Artists

Photo Credit: NIU Chun-Chiang

LIN Hsiao-Fang

LIN Hsiao-Fang's Art Work
LIN Hsiao-Fang Photo
LIN Hsiao-Fang's Art Work Exhibition

LIN Hsiao-Fang

Location USA / Los Angeles
Residency 18th Street Arts Center
Year of the Grant 2007
Work Cheng Shi Si Wei
LIN Hsiao-Fang currently lives in Taipei. She studied in Doctoral Program in Art Creation and Theory in Tainan National University of Arts. In retrospect, Hsiao-Fang’s works are mainly time-based media, no matter academically named fictional or nonfictional narratives, documentary or experimental, realism or surrealism, two dimensional or three dimensional audio-visual artworks. An indispensable element of the works, the themes continue to sustain previous ones with the exploration of new experience while absorbing and encountering cultures of self and other, as well as the exploration on cinematic operation with narrative structures, the languages of film with poetic and dialectical modes. Culture identity remained as thesis in the reflexive process of documentary-making, as a former film student, aware the controversial relationship between identity politics and the culture representation in mass media and the cinema history.



During 2001-2004, Hsiao-Fang entered Department of Trans-media studies in Syracuse University, where concentrating on the exploration on cinematic operation, the language of film, narrative structures and the nature of media itself. Hsiao-Fang extended her interest on poetic narration in documentary and rethinks the relationship of East/West cultures, and how identity politics represented in the cinema world. Hsiao-Fang’s purpose is to seek the possibility of trans-cultural understanding, as an immediate task, as well as research on the trans-culture visual language with personal local reflection.

Artist Statement:





For quite some time, I have been interested in trans-cultural understanding and visual language to understand the postmodern pastiche landscape in trans-territory experience, as well as the anachronism and alienation in the new liberal world order. In other words, I focus on how we identify our homeland, make choices regarding migration, and develop our identities within our respective communities.

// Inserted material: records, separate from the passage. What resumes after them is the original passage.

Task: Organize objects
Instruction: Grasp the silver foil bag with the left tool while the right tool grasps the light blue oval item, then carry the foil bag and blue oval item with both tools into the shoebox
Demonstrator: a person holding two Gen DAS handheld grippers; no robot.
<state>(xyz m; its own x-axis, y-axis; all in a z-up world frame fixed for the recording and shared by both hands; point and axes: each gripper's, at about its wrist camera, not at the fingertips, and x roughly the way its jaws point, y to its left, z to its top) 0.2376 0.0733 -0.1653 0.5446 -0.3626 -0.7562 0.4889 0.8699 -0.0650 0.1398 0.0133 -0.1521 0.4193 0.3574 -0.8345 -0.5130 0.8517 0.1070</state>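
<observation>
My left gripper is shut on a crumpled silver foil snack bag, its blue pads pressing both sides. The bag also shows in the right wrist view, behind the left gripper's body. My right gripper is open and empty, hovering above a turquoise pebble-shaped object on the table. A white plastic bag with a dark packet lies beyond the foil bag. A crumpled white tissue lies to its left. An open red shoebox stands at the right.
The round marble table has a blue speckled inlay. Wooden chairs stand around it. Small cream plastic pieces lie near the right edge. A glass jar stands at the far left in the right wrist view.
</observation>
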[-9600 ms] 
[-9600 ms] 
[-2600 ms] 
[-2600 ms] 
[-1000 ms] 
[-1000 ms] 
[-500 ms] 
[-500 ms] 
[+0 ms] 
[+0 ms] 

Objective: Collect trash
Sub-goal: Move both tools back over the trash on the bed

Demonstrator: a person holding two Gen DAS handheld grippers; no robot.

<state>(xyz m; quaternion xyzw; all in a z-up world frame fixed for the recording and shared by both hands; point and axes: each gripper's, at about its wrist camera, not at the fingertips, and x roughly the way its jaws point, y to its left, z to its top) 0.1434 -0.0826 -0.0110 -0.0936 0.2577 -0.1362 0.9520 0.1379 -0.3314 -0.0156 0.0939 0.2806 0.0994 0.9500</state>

Recently, I have turned my interest towards visual archive research and how it relates to collective memory. I currently live on an island that includes a long and complicated colonial history in which singularity has been influenced by political sovereignty. Thus, identities have become rather ambiguous and generally unstable. In this case, collective memory from ‘on-site’ witnesses can help preserve the details from the past and clarify them with regard to present-day contexts. Identity thus is no longer fixed ‘Being,’ nor ‘Becoming.’ Pieces of broken images interweave in space and time, flowing back and forth between the past and the present with complexity, waiting to be appropriated in a new context. ‘Homeland’ has become a seemingly clear but distant memory, no longer a symbol of stability. Subjective memory is thus filled with possibilities of truth and imagination.





I was based in Los Angeles durin my residency period, where I conducted ethnographic fieldwork through video documentation and interviews. During my first month of residency, I showcased my portfolio during an open-studio night at the 18th Street Arts Center in Santa Monica, while using the opportunity to exchange ideas with local artists. In order to extend the field of my research within my three-month residency, I traveled from California to Chicago, visiting local Taiwanese non-profit organizations (NPOs) and their respective communities. In particular, I documented subjects in Chicago, and traveled 20 hours by bus to New York City to participate in and film a short video regarding the United Nations Parade for Taiwan.



In addition, I visited the UCLA Film and Television Archive to research any historical images pertaining to Taiwan. This particular collection included images of Taiwan (formerly known as Formosa) from the 1920s to the 1970s. I was stunned by the audio-visual images, especially the newsreels and propaganda concerning the Cold War era and how Taiwan had been referred to as ‘Free China’ or the ‘hope against communism’ when U.S. military forces were ‘reposturing’ after World War II.